Kisah semut dalam ayat tersebut sangatlah inspiratif dan sarat makna. Kisah tersebut sangat erat kaitanya dengan kondisi manusia saat ini. Manusia bagaikan semut kecil yang sama sekali tidak dapat berbuat banyak terhadap virus Corona yang mewabah. Gerakan-gerakan preventif mulai digalakkan, mulai dari seruan pemakaian masker, mengurangi intensitas interaksi. Hingga lockdown adalah bentuk ikhtiar manusia dalam menyikapi wabah Corona yang dirasa bagaikan monster raksasa.
Jihad itu Bukan Pasrah
Hamim Ilyas Wakil Ketua Majlis Tarjih dan Tajdid PP Muhammadiyah bersuara dengan kaitannya wabah Corona. “Tidak ada mati syahid tanpa berjihad. Hadis tentang mati syahidnya orang yang mati karena wabah tidak untuk membuat umat pasrah tanpa usaha. Tetapi untuk mendorong mereka berjihad menghadapinya. Menemukan vaksin, tidak berkerumun, dan tidak panik adalah jihad menghadapi pandemi Covid-19 sekarang”.
Umat harus segera sadar sejak dari diri sendiri. Hal tersebut adalah suatu bentuk persatuan umat yang memiliki dampak masif pada seluruh makhluk.
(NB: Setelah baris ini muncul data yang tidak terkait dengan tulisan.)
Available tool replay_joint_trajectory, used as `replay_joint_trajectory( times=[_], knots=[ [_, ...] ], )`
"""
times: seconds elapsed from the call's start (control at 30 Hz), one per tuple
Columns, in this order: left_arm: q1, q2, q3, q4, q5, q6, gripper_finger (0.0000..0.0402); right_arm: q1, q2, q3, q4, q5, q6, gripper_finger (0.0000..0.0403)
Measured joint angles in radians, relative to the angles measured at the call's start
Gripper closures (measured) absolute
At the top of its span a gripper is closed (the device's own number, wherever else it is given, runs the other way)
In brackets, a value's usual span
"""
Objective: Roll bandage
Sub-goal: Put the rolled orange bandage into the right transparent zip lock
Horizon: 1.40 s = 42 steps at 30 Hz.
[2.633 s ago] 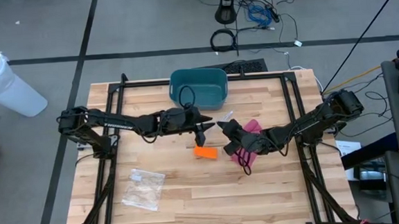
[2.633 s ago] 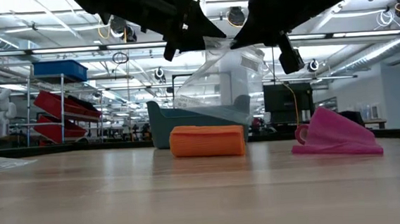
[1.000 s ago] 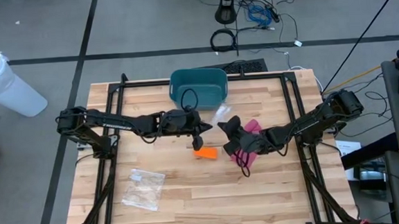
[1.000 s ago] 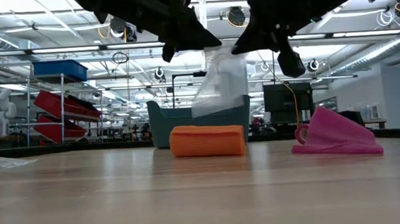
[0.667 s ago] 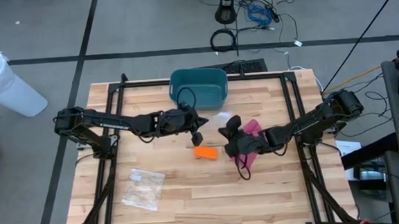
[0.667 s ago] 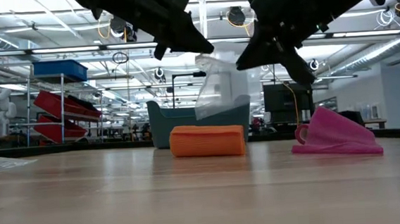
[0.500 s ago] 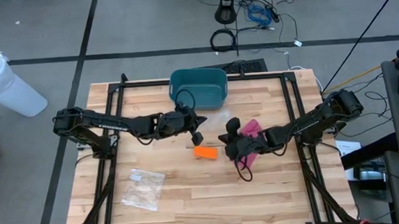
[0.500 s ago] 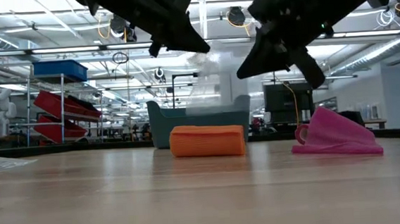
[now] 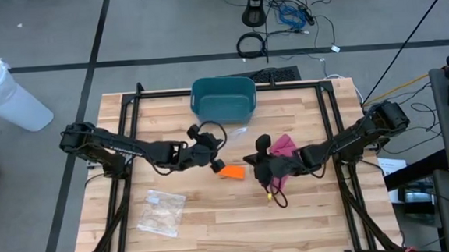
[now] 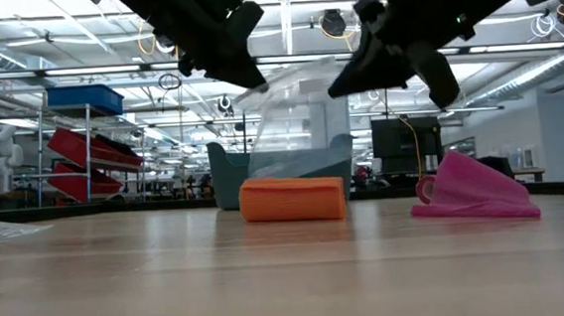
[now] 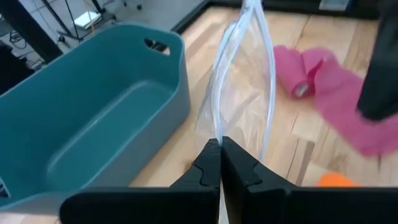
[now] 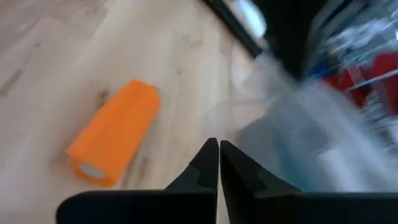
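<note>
I'm working in a robotics lab or industrial hall: strip lights (image 10: 47, 73) run under a high ceiling, a rack holds red bins (image 10: 87, 152) and a blue crate (image 10: 84, 97), and cables (image 9: 292, 16) sprawl over the grey floor (image 9: 165, 44) beyond my wooden counter (image 9: 215, 220).

1. The two arms are crowding the table's (image 9: 193, 245) middle: the left gripper (image 9: 216, 162) and right gripper (image 9: 260, 164) are hanging just either side of the orange roll (image 9: 231, 172).
2. A clear plastic bag (image 11: 242, 93) is hanging between the teal bin (image 9: 223, 99) and the pink bandage (image 9: 282, 147), blocking that gap.
3. A second plastic bag (image 9: 161, 212) is lying near the front left.
4. Bare wood is lying open along the front right.
</note>
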Motion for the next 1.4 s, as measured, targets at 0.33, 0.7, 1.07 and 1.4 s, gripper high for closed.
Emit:
replay_joint_trajectory(
  times=[0.33, 0.7, 1.07, 1.4],
  knots=[
    [-0.025, 0.013, 0.000, -0.032, 0.007, 0.133, 0.0402, -0.050, 0.025, 0.043, 0.080, -0.125, -0.317, 0.0297],
    [-0.030, 0.022, 0.000, -0.023, 0.062, 0.136, 0.0402, -0.152, 0.125, 0.149, -0.032, -0.126, -0.341, 0.0236],
    [-0.034, 0.022, -0.001, -0.006, 0.083, 0.165, 0.0402, -0.209, 0.199, 0.150, -0.051, -0.128, -0.202, 0.0383],
    [-0.017, 0.022, -0.001, -0.033, -0.062, 0.135, 0.0401, -0.201, 0.207, 0.150, -0.094, -0.146, -0.011, 0.0403]
  ],
)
Meminjam istilah Prof. Amin Abdullah, “Fresh Jihad”. Arti jihad pada saat ini harus segera kita perbarui dan kita selaraskan dengan konteks realitas dan zaman dengan orientasi kebutuhan seluruh makhluk.
Baca Juga: Pandemi Covid-19: Menimbang Ulang Keputusan Lock down
Umat harus mampu menfilter berita yang masuk, umat dituntut cerdas memilih dan memilah berita-berita yang bertebaran di era digital ini. Tidak panik, tenang, dan tetap waspada, dengarkan seruan-seruan para ahli, dan lakukan upaya-upaya pencegahan adalah bentuk jihad yang wajib dilakukap setiap kalangan tanpa terkecuali.
Segala kekuatan upaya tersebut adalah bentuk kongkrit jihad melawan Covid-19. Yang terakhir, meminjam istilah Kuntowijoyo, “transendensi”, umat harus mampu menanamkan tauhid. Keyakinan yang begitu dalam pada Allah bahwa upaya yang besar akan membuahkan hasil yang maksimal.
Allahlah sebagai penentu semuanya sesudah ikhtiar manusia. Dengan Allah, karna Allah, dan untuk Allah kita bertindak. Sekali lagi, hal tersebut tetap harus bergandengan erat dengan upaya ikhtiar kita sebagai makhluk. “Allah tidak akan mengubah keadaan suatu kaum sampai mereka mau mengubah apa yang ada pada diri mereka sendiri”(Ar-Ra’ad: 11). Bersatu melawan Corona!